◆ Goal of the exercise: Every line of the listing that follows must be written out unchanged.

◆ Information provided:
- Opening Delimiter -

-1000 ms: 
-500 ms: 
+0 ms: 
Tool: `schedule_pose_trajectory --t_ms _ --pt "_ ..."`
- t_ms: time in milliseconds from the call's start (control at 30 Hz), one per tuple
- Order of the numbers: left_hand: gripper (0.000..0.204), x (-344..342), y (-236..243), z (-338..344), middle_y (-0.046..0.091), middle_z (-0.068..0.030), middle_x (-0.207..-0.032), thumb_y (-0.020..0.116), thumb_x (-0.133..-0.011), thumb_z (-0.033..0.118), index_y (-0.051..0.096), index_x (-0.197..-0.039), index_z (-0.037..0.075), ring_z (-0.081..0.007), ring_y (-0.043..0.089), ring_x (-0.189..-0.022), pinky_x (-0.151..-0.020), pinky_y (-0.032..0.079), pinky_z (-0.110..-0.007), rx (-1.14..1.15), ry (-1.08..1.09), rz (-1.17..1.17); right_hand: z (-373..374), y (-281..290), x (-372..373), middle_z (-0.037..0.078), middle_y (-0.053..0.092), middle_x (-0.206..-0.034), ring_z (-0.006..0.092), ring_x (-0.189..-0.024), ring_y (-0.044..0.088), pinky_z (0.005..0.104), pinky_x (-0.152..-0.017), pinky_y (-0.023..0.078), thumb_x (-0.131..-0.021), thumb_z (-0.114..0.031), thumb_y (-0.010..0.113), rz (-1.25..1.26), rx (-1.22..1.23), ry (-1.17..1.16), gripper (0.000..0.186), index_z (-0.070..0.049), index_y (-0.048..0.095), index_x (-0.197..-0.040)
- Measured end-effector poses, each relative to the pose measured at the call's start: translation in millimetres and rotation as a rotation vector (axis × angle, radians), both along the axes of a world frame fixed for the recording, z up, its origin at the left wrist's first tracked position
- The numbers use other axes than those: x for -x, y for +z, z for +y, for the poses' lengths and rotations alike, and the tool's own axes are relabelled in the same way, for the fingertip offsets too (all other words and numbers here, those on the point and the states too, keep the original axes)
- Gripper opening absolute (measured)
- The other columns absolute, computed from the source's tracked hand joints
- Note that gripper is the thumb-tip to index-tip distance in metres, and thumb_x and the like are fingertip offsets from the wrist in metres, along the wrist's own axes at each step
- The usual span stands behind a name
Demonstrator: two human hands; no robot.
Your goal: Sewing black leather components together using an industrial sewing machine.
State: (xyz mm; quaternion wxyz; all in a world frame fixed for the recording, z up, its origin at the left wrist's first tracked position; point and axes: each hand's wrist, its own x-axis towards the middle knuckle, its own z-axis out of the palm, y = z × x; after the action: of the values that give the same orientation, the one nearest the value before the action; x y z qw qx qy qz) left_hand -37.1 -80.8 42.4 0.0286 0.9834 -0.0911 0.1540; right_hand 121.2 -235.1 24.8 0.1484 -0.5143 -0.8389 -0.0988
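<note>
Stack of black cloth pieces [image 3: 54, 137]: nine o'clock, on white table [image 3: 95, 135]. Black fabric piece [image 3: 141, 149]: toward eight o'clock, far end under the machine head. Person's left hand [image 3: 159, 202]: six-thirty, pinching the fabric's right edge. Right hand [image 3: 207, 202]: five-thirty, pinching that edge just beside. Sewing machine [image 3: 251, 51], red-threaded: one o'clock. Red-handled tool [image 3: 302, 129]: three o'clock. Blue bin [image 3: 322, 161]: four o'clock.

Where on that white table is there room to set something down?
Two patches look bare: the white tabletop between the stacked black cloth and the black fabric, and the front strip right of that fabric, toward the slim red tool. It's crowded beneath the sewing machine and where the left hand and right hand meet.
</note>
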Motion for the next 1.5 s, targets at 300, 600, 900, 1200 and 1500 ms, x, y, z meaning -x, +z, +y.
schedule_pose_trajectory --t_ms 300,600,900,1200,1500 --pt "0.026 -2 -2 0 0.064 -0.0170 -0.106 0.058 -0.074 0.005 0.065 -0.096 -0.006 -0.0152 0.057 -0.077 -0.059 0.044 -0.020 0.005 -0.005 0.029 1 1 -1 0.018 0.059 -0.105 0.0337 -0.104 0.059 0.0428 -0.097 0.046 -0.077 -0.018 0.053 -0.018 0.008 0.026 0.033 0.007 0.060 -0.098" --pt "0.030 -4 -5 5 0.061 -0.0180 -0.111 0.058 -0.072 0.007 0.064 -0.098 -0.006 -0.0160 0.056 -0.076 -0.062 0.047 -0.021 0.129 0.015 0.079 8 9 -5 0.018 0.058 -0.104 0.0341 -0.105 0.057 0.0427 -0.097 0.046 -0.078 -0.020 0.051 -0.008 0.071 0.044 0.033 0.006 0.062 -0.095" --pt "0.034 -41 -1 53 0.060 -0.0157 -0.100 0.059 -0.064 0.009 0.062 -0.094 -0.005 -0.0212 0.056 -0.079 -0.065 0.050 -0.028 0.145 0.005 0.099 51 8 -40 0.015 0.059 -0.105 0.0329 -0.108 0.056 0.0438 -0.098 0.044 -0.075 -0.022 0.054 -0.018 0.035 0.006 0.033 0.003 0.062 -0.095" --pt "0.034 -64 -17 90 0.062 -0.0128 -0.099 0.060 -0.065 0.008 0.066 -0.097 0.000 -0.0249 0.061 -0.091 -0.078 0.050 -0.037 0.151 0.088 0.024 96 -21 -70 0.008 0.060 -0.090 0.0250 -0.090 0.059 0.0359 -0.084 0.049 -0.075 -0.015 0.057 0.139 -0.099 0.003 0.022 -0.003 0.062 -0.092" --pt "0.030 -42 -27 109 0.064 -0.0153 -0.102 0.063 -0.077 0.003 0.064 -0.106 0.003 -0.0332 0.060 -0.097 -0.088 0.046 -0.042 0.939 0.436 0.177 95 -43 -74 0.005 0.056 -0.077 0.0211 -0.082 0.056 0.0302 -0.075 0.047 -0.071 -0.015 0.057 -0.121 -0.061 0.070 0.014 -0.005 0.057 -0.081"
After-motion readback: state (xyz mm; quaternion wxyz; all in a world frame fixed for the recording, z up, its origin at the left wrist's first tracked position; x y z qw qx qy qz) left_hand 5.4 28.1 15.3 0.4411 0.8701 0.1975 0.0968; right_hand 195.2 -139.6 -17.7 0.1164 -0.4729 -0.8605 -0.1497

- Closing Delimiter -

◆ Task answer:
-1000 ms: 
-500 ms: 
+0 ms: 
Tool: `schedule_pose_trajectory --t_ms _ --pt "_ ..."`
- t_ms: time in milliseconds from the call's start (control at 30 Hz), one per tuple
- Order of the numbers: left_hand: gripper (0.000..0.204), x (-344..342), y (-236..243), z (-338..344), middle_y (-0.046..0.091), middle_z (-0.068..0.030), middle_x (-0.207..-0.032), thumb_y (-0.020..0.116), thumb_x (-0.133..-0.011), thumb_z (-0.033..0.118), index_y (-0.051..0.096), index_x (-0.197..-0.039), index_z (-0.037..0.075), ring_z (-0.081..0.007), ring_y (-0.043..0.089), ring_x (-0.189..-0.022), pinky_x (-0.151..-0.020), pinky_y (-0.032..0.079), pinky_z (-0.110..-0.007), rx (-1.14..1.15), ry (-1.08..1.09), rz (-1.17..1.17); right_hand: z (-373..374), y (-281..290), x (-372..373), middle_z (-0.037..0.078), middle_y (-0.053..0.092), middle_x (-0.206..-0.034), ring_z (-0.006..0.092), ring_x (-0.189..-0.024), ring_y (-0.044..0.088), pinky_z (0.005..0.104), pinky_x (-0.152..-0.017), pinky_y (-0.023..0.078), thumb_x (-0.131..-0.021), thumb_z (-0.114..0.031), thumb_y (-0.010..0.113), rz (-1.25..1.26), rx (-1.22..1.23), ry (-1.17..1.16), gripper (0.000..0.186), index_z (-0.070..0.049), index_y (-0.048..0.095), index_x (-0.197..-0.040)
- Measured end-effector poses, each relative to the pose measured at the call's start: translation in millimetres and rotation as a rotation vector (axis × angle, radians), both along the axes of a world frame fixed for the recording, z up, its origin at the left wrist's first tracked position
- The numbers use other axes than those: x for -x, y for +z, z for +y, for the poses' lengths and rotations alike, and the tool's own axes are relabelled in the same way, for the fingertip offsets too (all other words and numbers here, those on the point and the states too, keep the original axes)
- Gripper opening absolute (measured)
- The other columns absolute, computed from the source's tracked hand joints
- Note that gripper is the thumb-tip to index-tip distance in metres, and thumb_x and the like are fingertip offsets from the wrist in metres, along the wrist's own axes at each step
- The usual span stands behind a name
Demonstrator: two human hands; no robot.
Your goal: Sewing black leather components together using an industrial sewing machine.
State: (xyz mm; quaternion wxyz; all in a world frame fixed for the recording, z up, its origin at the left wrist's first tracked position; point and axes: each hand's wrist, its own x-axis towards the middle knuckle, its own z-axis out of the palm, y = z × x; after the action: of the values that give the same orientation, the one nearest the value before the action; x y z qw qx qy qz) left_hand -37.1 -80.8 42.4 0.0286 0.9834 -0.0911 0.1540; right_hand 121.2 -235.1 24.8 0.1484 -0.5143 -0.8389 -0.0988
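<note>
Stack of black cloth pieces [image 3: 54, 137]: nine o'clock, on white table [image 3: 95, 135]. Black fabric piece [image 3: 141, 149]: toward eight o'clock, far end under the machine head. Person's left hand [image 3: 159, 202]: six-thirty, pinching the fabric's right edge. Right hand [image 3: 207, 202]: five-thirty, pinching that edge just beside. Sewing machine [image 3: 251, 51], red-threaded: one o'clock. Red-handled tool [image 3: 302, 129]: three o'clock. Blue bin [image 3: 322, 161]: four o'clock.

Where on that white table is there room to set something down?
Two patches look bare: the white tabletop between the stacked black cloth and the black fabric, and the front strip right of that fabric, toward the slim red tool. It's crowded beneath the sewing machine and where the left hand and right hand meet.
</note>
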Motion for the next 1.5 s, targets at 300, 600, 900, 1200 and 1500 ms, x, y, z meaning -x, +z, +y.
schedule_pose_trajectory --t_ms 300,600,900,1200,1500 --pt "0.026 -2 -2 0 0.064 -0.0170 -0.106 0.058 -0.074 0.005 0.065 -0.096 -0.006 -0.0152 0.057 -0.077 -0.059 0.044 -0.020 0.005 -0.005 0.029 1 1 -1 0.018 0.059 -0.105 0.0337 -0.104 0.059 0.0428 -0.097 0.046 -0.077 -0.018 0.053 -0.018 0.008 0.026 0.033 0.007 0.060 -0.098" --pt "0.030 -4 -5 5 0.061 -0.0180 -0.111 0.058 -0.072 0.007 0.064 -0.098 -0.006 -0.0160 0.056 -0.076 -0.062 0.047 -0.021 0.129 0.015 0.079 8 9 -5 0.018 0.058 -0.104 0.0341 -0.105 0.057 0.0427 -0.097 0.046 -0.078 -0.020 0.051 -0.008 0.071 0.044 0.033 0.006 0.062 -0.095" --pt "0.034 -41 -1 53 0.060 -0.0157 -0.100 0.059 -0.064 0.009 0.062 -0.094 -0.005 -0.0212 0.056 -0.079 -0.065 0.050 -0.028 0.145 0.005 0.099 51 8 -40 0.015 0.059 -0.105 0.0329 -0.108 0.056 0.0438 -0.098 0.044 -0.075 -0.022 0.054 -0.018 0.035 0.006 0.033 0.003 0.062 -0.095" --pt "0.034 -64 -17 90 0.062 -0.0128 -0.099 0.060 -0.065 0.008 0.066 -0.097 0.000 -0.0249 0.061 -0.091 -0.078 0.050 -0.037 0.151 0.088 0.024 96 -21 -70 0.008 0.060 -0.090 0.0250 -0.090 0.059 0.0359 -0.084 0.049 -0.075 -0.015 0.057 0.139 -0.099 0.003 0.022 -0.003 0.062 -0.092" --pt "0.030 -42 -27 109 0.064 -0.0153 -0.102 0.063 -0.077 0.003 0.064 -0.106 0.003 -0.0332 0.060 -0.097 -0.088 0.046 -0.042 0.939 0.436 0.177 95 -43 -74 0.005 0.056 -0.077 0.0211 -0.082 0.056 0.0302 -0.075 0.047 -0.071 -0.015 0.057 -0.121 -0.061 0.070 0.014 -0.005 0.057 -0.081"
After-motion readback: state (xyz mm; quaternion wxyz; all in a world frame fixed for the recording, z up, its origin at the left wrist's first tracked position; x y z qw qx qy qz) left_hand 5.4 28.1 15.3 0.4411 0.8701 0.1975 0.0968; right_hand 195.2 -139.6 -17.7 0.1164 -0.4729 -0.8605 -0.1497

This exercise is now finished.